== Your instructions ==
Copy the data that follows exactly, and include none of its images.

== Collected material ==
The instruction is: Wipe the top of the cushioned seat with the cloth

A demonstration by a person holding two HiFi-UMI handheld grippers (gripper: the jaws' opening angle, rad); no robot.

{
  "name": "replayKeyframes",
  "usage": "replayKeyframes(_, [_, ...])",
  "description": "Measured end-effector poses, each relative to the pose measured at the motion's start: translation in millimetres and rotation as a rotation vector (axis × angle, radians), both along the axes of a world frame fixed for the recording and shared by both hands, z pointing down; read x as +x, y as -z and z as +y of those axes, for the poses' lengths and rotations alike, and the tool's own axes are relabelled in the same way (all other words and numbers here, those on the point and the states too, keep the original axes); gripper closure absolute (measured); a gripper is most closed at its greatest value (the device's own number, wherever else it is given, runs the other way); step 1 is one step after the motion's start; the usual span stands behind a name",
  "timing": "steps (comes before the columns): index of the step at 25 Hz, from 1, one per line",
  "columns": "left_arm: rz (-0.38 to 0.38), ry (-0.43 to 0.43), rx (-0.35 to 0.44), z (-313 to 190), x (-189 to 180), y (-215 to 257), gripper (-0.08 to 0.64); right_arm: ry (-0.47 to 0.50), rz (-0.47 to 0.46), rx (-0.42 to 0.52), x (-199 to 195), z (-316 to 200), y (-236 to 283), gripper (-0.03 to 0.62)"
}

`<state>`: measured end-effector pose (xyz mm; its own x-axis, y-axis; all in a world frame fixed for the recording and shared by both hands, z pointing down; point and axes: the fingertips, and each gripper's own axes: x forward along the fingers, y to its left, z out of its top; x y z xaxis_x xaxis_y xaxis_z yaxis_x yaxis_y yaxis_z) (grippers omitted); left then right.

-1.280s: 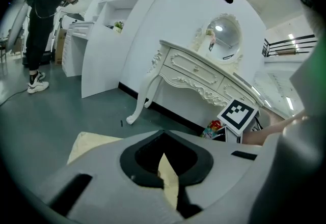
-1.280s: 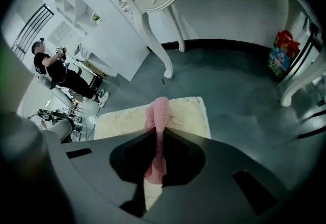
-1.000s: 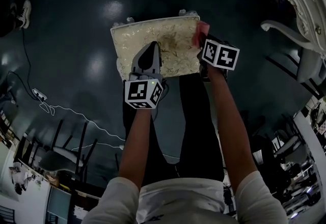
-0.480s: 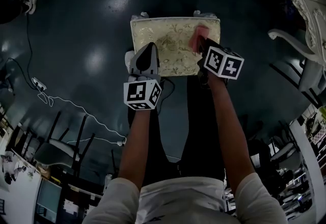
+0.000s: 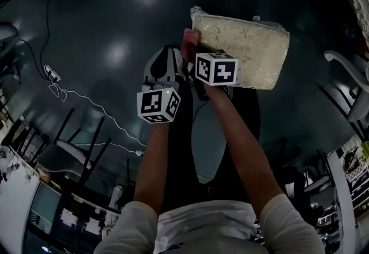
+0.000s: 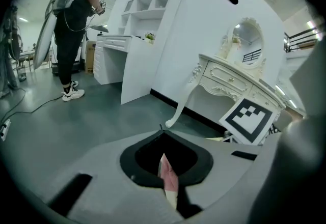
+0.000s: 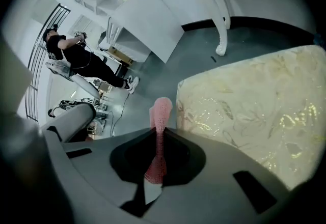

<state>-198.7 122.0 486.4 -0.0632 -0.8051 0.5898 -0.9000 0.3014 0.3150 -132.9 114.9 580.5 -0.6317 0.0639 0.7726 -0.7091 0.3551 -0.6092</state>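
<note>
My R gripper (image 7: 159, 136): jaws clenched on pink cloth (image 7: 161, 111), which is just off the cushioned seat (image 7: 254, 111) at its left edge, not on top. L gripper (image 6: 163, 139): jaws closed, nothing clearly held. No marks visible on top; prob. near done, maybe 1 more pass.

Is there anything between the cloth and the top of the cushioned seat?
Nothing visible. The cloth, pinched in the right gripper, is at the edge of the cushioned seat, whose top is bare.
</note>
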Motion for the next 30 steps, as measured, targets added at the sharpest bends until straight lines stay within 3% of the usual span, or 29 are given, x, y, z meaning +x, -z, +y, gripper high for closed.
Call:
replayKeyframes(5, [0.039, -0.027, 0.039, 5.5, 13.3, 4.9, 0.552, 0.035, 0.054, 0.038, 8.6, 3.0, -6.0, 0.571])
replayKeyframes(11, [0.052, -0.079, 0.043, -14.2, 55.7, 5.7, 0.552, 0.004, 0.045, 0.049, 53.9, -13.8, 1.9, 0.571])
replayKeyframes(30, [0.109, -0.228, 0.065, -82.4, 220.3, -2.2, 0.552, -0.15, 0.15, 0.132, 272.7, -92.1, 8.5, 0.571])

== Answer to this problem ==
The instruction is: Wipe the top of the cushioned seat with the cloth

A demonstration by a person holding two HiFi-UMI handheld grippers (gripper: the jaws' opening angle, rad); no robot.

{
  "name": "replayKeyframes",
  "usage": "replayKeyframes(_, [_, ...])",
  "description": "Measured end-effector poses, each relative to the pose measured at the motion's start: translation in millimetres and rotation as a rotation vector (axis × angle, radians), both along the axes of a world frame fixed for the recording and shared by both hands, z pointing down; read x as +x, y as -z and z as +y of those axes, for the poses' lengths and rotations alike, and the tool's own axes are relabelled in the same way (all other words and numbers here, those on the point and the states too, keep the original axes); gripper closure absolute (measured); a gripper is most closed at its greatest value (the device's own number, wherever else it is given, runs the other way); step 1 is one step after the motion's start; the usual span stands behind a name",
  "timing": "steps (comes before the columns): index of the step at 25 Hz, from 1, one per line",
  "columns": "left_arm: rz (-0.38 to 0.38), ry (-0.43 to 0.43), rx (-0.35 to 0.44), z (-313 to 190), x (-189 to 180), y (-215 to 257), gripper (-0.08 to 0.64); right_arm: ry (-0.47 to 0.50), rz (-0.47 to 0.46), rx (-0.42 to 0.52), x (-199 to 195), z (-316 to 200), y (-236 to 283), gripper (-0.03 to 0.62)"
}

`<state>`: measured end-effector pose (xyz mm; its own x-axis, y-axis; all in a world frame fixed for the recording and shared by both hands, z pointing down; point and axes: the fingertips, and each gripper's own axes: x forward along the fingers, y to its left, z out of its top; x y z xaxis_x xaxis_y xaxis_z yaxis_x yaxis_y yaxis_z) (grippers omitted); left then right.

-1.280s: 
-1.280s: 
-1.000s: 
-0.480s: 
+0.000s: 
+0.000s: 
+0.000s: 

<state>-198.7 122.0 486.4 -0.0632 -0.8051 0.5898 -0.9000 0.3014 0.3150 -132.9 114.9 580.5 -0.6317 0.0639 0.7726 -0.7091 0.3551 -0.6092</state>
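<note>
My R gripper (image 7: 159, 136): jaws clenched on pink cloth (image 7: 161, 111), which is just off the cushioned seat (image 7: 254, 111) at its left edge, not on top. L gripper (image 6: 163, 139): jaws closed, nothing clearly held. No marks visible on top; prob. near done, maybe 1 more pass.

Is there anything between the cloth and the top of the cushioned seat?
Nothing visible. The cloth, pinched in the right gripper, is at the edge of the cushioned seat, whose top is bare.
</note>
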Motion for the next 30 steps, as measured, targets added at the sharpest bends until straight lines stay within 3% of the usual span, or 29 are given, x, y, z meaning +x, -z, +y, gripper high for closed.
Call:
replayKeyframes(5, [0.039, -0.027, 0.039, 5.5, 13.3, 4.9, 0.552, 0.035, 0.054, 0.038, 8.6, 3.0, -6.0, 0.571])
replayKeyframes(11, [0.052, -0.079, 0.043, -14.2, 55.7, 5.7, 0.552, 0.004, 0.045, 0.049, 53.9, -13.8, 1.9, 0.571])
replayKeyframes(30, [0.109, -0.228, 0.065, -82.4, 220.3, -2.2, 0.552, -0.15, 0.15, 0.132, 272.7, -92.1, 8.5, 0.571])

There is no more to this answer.